The Suehiro Musubi Obi style is used for the Furisode, a style of kimono distinguishable by its long sleeves that go right to the ground, to celebrate the significant point in a young woman’s life. It is one of the most gorgeous kimonos that is mainly worn for major social functions such as wedding ceremonies, tea ceremonies, graduation ceremonies, and coming-of-age ceremonies until women get married. On the second Monday in January which is a public holiday in Japan, you see many young women wearing Furisode kimono to celebrate the coming-of-age day. The Furisode kimono is worn with luxurious Obi that has plenty of gold and silver thread.
The Suehiro Musubi Obi style is perfectly suitable for celebrations. ‘Suehiro’ derives from the saying ‘may your happiness spread forth like a fan (suehirogari)’.

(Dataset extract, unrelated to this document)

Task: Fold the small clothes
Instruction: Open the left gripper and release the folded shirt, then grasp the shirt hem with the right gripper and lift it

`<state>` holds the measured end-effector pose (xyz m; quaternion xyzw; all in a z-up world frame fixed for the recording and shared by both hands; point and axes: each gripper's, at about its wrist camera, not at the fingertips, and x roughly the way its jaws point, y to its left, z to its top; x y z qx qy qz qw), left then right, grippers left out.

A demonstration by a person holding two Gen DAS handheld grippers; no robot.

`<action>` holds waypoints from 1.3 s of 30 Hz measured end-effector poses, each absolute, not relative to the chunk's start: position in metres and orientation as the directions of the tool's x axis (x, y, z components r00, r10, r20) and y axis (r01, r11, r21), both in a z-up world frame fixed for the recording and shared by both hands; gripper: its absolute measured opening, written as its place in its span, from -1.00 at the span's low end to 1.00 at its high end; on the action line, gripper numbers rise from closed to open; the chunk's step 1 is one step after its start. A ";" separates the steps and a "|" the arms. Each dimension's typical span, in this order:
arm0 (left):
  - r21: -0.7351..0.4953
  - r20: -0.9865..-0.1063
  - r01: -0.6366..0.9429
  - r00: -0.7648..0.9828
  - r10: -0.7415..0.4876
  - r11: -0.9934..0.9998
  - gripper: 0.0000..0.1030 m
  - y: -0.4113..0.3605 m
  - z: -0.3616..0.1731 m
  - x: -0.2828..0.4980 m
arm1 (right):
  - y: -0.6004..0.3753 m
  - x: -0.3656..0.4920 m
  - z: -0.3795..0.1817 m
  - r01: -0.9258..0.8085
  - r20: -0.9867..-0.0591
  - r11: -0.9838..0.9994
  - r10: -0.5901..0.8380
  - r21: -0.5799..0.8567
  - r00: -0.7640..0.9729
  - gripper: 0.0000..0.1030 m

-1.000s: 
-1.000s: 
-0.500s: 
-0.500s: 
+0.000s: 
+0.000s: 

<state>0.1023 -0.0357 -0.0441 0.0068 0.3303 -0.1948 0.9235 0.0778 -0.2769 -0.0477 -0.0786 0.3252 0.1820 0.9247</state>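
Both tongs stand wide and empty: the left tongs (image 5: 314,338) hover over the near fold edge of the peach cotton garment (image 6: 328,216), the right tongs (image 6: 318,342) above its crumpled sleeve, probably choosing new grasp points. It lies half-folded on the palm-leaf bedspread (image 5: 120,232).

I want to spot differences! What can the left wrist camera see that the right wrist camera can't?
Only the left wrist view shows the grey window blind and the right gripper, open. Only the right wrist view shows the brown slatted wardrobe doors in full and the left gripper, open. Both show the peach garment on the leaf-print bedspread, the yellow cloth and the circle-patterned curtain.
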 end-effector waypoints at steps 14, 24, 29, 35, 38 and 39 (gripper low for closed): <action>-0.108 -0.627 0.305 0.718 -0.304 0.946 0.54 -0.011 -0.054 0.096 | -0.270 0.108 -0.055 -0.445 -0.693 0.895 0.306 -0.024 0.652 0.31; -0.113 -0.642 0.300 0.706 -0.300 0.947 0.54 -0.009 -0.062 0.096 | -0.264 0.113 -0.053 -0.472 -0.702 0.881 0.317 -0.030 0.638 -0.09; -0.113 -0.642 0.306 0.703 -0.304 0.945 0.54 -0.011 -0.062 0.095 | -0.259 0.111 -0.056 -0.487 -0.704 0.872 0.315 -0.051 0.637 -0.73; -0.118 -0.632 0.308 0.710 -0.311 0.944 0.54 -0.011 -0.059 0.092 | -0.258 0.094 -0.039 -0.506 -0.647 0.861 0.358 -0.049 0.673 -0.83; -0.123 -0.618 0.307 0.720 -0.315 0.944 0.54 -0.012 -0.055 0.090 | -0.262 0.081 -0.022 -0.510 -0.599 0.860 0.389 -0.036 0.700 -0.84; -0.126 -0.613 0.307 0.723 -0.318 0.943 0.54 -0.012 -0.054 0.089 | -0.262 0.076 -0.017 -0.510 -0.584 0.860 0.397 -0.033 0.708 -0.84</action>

In the picture below, you can see one line that goes from upper left to the lower right which represents the arrow with the fan on the upper right. The center part, Otaiko, is in the tortoise shell shape which has the meaning of happiness and fortune.
Bunko Musubi is commonly used for the Furisode (not the longest sleeves’ Furisode but middle to short sleeves’ Furisode). The Bunko Musubi Obi style was worn by women who were born into the samurai class family (“Buke” in Japanese) in the Edo era. This Obi style is very traditional and is used for the bride’s kimono at a wedding ceremony these days. Because of its neat and trim appearance, Bunko Musubi is also used for the Furisode kimono. If you want your Furisode kimono style look more modest than gorgeous, then Bunko Musubi is a perfect Obi style to match with your Furisode kimono.
The Bunko Musubi is generally worn by women who are in their late teens or early twenties at special occasions such as New Year’s ceremony and other kinds of private parties.
As you can see in the picture below, you need to make nice square shapes on the both sides of the Obi for Bunko Musubi.
Noshi Daiko is the Obi style for semi-formal kimono for women or colored tomosode for married women. It can be worn when attending a wedding ceremony, or other school events such as an entrance and graduation ceremony. Or you can match Noshi Daiko with finely patterned kimono which is more casual than semi-formal kimono or colored tomesode and make your kimono style more chic. The Noshi Daiko Obi style adds more gorgeousness to your kimono than the normal Otaiko Obi style.
Just a little downside of wearing Noshi Daiko is that you can’t really lean on the back of the chair as this Obi style has a nice round shape in the middle when you tie a knot with your Obi belt.
Noshi Daiko below is not a perfect shape as we were still practicing how to make a nice Noshi Daiko during the kimono lesson but normally, the wings on the both sides will show nicely from the the otaiko knot in the middle.